PROBLEM DESCRIPTION: Each line below must be printed exactly as it stands.

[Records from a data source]
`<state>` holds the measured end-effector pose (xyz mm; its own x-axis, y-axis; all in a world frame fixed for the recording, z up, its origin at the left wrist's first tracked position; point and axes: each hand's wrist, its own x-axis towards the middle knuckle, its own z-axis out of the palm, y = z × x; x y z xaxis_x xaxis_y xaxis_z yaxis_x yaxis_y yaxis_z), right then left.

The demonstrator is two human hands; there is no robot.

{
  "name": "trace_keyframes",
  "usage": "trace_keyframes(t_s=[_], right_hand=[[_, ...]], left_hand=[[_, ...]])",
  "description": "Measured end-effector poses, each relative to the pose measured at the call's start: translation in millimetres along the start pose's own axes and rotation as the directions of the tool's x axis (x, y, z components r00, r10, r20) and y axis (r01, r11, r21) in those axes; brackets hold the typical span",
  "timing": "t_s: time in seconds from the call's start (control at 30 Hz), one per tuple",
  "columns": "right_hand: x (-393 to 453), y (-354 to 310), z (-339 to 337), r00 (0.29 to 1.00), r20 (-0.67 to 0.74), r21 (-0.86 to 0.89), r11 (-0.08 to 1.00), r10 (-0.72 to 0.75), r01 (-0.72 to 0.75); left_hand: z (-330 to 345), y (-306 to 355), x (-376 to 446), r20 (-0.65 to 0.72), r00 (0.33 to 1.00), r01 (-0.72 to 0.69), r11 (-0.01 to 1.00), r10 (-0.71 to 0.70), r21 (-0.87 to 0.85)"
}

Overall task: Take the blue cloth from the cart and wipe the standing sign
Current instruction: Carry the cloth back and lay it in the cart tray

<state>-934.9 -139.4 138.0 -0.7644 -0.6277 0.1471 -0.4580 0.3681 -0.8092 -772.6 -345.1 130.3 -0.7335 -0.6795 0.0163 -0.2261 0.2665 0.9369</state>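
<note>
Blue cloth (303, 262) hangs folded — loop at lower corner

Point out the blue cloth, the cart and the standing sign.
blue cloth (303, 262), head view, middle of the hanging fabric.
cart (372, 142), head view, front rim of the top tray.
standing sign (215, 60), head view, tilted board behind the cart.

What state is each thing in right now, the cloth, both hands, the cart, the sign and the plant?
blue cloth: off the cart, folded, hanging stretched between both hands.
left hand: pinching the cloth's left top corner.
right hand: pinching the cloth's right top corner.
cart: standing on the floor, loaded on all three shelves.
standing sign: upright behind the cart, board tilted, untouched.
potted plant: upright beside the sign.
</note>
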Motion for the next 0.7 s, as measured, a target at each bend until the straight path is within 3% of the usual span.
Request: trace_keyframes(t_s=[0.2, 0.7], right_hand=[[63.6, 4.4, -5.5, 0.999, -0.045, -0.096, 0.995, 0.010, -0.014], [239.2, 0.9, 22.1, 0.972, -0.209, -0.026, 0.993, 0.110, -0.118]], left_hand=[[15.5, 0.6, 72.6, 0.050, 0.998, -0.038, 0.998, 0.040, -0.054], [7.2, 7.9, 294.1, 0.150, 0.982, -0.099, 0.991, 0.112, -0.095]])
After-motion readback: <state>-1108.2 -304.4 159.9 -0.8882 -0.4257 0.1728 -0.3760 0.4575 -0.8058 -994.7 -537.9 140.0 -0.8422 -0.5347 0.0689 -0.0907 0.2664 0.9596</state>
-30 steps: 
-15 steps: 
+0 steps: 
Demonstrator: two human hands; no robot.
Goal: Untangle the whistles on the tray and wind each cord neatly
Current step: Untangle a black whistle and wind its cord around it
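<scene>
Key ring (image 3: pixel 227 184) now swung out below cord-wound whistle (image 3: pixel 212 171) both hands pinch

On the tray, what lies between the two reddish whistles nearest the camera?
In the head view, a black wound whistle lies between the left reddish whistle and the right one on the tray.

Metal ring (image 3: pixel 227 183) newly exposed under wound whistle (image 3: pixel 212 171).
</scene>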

ANSWER SECTION:
`<state>` holds the measured end-effector pose (xyz mm; its own x-axis, y-axis; all in a world frame fixed for the recording, z up, its origin at the left wrist's first tracked position; point and axes: each hand's wrist, its own x-axis towards the middle knuckle, its own z-axis out of the palm, y = z × x; x y z xaxis_x xaxis_y xaxis_z yaxis_x yaxis_y yaxis_z), right then left.

The demonstrator is two human hands; there is no robot.

{
  "name": "trace_keyframes",
  "usage": "trace_keyframes(t_s=[_], right_hand=[[_, ...]], left_hand=[[_, ...]])",
  "description": "Measured end-effector poses, each relative to the pose measured at the call's start: translation in millimetres along the start pose's own axes and rotation as the directions of the tool's x axis (x, y, z components r00, r10, r20) and y axis (r01, r11, r21) in those axes; brackets hold the typical span",
  "timing": "t_s: time in seconds from the call's start (control at 30 Hz), one per tuple",
  "columns": "right_hand: x (-393 to 453), y (-354 to 310), z (-339 to 337), r00 (0.29 to 1.00), r20 (-0.67 to 0.74), r21 (-0.86 to 0.89), r11 (-0.08 to 1.00), r10 (-0.72 to 0.75), r01 (-0.72 to 0.75); left_hand: z (-330 to 345), y (-306 to 355), x (-376 to 446), r20 (-0.65 to 0.72), r00 (0.33 to 1.00), r01 (-0.72 to 0.69), r11 (-0.01 to 1.00), r10 (-0.71 to 0.70), r21 (-0.87 to 0.85)"
}

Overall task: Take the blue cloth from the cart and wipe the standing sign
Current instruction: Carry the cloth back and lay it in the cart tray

<state>-934.9 -139.4 138.0 -0.7644 -0.6277 0.1471 -0.4580 0.3681 -0.8092 -772.6 -345.1 130.3 -0.7335 -0.6795 0.0163 -0.2261 0.2665 0.9369</state>
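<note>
Blue cloth (303, 262) hangs folded — loop at lower corner

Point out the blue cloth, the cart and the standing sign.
blue cloth (303, 262), head view, middle of the hanging fabric.
cart (372, 142), head view, front rim of the top tray.
standing sign (215, 60), head view, tilted board behind the cart.

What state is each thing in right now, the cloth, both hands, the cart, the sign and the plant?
blue cloth: off the cart, folded, hanging stretched between both hands.
left hand: pinching the cloth's left top corner.
right hand: pinching the cloth's right top corner.
cart: standing on the floor, loaded on all three shelves.
standing sign: upright behind the cart, board tilted, untouched.
potted plant: upright beside the sign.
</note>
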Motion for the next 0.7 s, as measured, a target at each bend until the straight path is within 3% of the usual span.
Request: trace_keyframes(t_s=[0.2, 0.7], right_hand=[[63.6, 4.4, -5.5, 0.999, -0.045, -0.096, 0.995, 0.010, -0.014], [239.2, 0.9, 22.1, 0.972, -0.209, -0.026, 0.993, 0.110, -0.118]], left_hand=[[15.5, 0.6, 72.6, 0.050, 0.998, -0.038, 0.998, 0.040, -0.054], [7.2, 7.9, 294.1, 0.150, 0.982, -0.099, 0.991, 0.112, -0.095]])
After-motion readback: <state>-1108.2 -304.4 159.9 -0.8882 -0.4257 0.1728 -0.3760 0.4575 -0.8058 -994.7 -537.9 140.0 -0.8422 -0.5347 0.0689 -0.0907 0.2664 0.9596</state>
-30 steps: 
-15 steps: 
+0 steps: 
Demonstrator: two human hands; no robot.
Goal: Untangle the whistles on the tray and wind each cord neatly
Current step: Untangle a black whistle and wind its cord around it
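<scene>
Key ring (image 3: pixel 227 184) now swung out below cord-wound whistle (image 3: pixel 212 171) both hands pinch

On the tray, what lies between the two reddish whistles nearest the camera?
In the head view, a black wound whistle lies between the left reddish whistle and the right one on the tray.

Metal ring (image 3: pixel 227 183) newly exposed under wound whistle (image 3: pixel 212 171).
</scene>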

With the answer given, the exercise is closed.